*Required work*:
Please copy, exactly as written, the span from the first line below to the line that contains "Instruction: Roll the", including both, and skip the pictures.
+++
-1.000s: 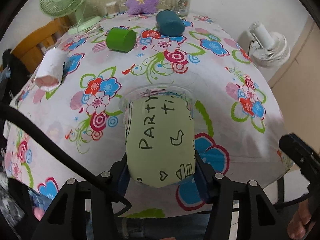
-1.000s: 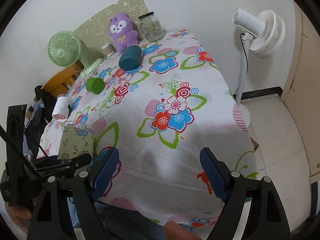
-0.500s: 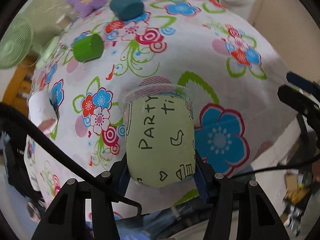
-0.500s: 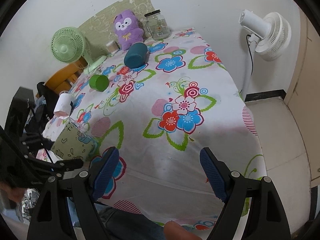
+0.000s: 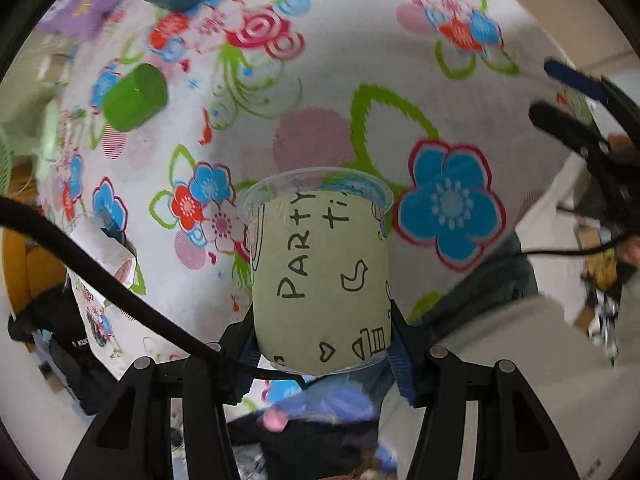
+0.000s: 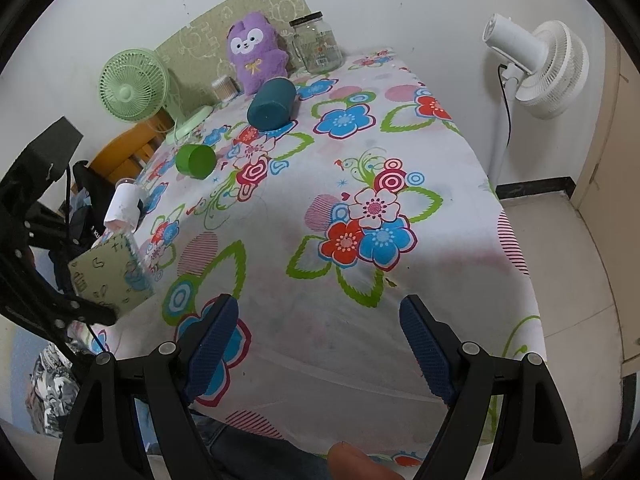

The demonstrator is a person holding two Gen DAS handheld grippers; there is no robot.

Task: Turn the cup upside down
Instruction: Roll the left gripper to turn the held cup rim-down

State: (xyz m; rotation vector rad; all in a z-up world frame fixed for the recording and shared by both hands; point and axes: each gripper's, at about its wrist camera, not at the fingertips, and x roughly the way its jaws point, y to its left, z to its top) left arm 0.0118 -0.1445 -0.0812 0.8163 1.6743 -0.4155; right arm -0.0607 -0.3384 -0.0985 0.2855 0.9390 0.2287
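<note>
My left gripper (image 5: 322,354) is shut on a pale green plastic cup (image 5: 320,276) printed "PARTY". It holds the cup lifted above the floral tablecloth (image 5: 320,128), tilted with the clear rim pointing away from me and down toward the table. In the right wrist view the same cup (image 6: 110,276) hangs at the table's left front corner, leaning on its side in the left gripper's black frame. My right gripper (image 6: 318,350) is open and empty over the table's front edge.
A green cup (image 6: 195,161), a teal cup (image 6: 271,104) and a white paper cup (image 6: 125,208) lie on their sides on the table. A purple plush (image 6: 253,51), glass jar (image 6: 316,46) and green desk fan (image 6: 132,86) stand at the back. A white floor fan (image 6: 540,68) stands to the right.
My left gripper has tipped forward with the cup, so its rim now points down toward the table. The right gripper has shifted only slightly and stays open.
</note>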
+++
*Expected answer*:
-1.000s: 
-1.000s: 
-0.500s: 
-0.500s: 
+0.000s: 
+0.000s: 

The demonstrator is a person holding two Gen DAS handheld grippers; there is no robot.

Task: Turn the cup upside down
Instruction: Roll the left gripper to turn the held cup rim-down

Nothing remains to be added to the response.